▶ **Work task**
Retype word for word the lines of the data below, from the first to the one bearing "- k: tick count", with that one included.

▶ **Supplied material**
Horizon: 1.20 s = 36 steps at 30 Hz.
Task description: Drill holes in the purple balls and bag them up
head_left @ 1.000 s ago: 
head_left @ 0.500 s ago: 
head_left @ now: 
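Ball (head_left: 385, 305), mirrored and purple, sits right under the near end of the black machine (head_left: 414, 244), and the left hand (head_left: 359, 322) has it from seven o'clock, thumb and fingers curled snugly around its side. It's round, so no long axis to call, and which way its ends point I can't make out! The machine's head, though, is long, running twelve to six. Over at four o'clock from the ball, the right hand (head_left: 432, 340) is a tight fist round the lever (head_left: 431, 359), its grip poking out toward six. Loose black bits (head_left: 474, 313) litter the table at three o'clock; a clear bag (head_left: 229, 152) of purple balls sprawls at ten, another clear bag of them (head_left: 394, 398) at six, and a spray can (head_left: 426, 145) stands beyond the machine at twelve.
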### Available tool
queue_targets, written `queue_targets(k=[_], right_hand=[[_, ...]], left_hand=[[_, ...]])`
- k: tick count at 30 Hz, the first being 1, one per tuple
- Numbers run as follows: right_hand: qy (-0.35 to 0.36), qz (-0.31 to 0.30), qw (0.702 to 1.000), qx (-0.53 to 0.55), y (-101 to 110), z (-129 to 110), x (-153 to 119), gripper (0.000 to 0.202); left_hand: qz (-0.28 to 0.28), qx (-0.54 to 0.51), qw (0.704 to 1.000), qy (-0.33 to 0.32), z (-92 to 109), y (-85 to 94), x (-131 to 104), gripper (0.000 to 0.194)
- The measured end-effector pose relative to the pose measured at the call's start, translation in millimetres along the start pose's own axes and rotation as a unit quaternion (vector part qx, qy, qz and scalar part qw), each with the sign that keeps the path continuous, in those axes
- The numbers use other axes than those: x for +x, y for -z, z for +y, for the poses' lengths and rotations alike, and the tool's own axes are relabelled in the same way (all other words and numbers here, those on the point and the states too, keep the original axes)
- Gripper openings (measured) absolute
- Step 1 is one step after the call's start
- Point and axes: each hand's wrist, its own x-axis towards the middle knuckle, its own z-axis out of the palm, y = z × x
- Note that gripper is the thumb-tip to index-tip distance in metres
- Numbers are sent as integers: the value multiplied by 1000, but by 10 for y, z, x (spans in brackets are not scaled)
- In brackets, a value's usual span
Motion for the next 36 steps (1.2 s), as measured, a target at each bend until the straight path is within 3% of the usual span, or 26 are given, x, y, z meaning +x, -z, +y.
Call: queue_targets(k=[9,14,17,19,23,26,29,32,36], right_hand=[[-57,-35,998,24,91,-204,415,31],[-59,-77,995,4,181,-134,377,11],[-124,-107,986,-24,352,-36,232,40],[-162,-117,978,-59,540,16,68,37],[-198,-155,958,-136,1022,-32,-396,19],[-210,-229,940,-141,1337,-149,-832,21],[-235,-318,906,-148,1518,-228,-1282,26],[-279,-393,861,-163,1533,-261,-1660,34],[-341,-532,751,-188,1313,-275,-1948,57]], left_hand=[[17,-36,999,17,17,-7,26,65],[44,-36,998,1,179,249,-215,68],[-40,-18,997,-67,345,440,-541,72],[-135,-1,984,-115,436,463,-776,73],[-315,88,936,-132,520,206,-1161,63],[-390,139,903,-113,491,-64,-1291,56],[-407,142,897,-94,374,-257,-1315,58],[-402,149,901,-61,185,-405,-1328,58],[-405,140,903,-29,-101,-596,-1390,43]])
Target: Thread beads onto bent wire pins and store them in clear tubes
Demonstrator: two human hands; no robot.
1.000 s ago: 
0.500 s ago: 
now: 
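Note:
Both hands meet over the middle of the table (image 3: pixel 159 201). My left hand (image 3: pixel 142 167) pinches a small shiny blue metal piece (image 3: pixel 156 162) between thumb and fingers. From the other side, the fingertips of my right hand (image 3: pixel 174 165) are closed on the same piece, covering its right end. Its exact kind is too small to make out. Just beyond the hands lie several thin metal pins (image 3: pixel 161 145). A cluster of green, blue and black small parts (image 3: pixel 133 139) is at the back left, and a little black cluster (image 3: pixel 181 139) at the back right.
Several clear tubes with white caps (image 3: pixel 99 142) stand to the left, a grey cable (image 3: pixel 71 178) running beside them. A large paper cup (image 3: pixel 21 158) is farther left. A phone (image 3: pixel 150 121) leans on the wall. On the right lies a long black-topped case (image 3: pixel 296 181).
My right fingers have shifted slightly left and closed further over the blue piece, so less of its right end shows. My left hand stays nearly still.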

▶ **Task response**
Horizon: 1.20 s = 36 steps at 30 Hz.
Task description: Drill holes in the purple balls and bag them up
head_left @ 1.000 s ago: 
head_left @ 0.500 s ago: 
head_left @ now: 
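Ball (head_left: 385, 305), mirrored and purple, sits right under the near end of the black machine (head_left: 414, 244), and the left hand (head_left: 359, 322) has it from seven o'clock, thumb and fingers curled snugly around its side. It's round, so no long axis to call, and which way its ends point I can't make out! The machine's head, though, is long, running twelve to six. Over at four o'clock from the ball, the right hand (head_left: 432, 340) is a tight fist round the lever (head_left: 431, 359), its grip poking out toward six. Loose black bits (head_left: 474, 313) litter the table at three o'clock; a clear bag (head_left: 229, 152) of purple balls sprawls at ten, another clear bag of them (head_left: 394, 398) at six, and a spray can (head_left: 426, 145) stands beyond the machine at twelve.
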### Available tool
queue_targets, written `queue_targets(k=[_], right_hand=[[_, ...]], left_hand=[[_, ...]])`
- k: tick count at 30 Hz, the first being 1, one per tuple

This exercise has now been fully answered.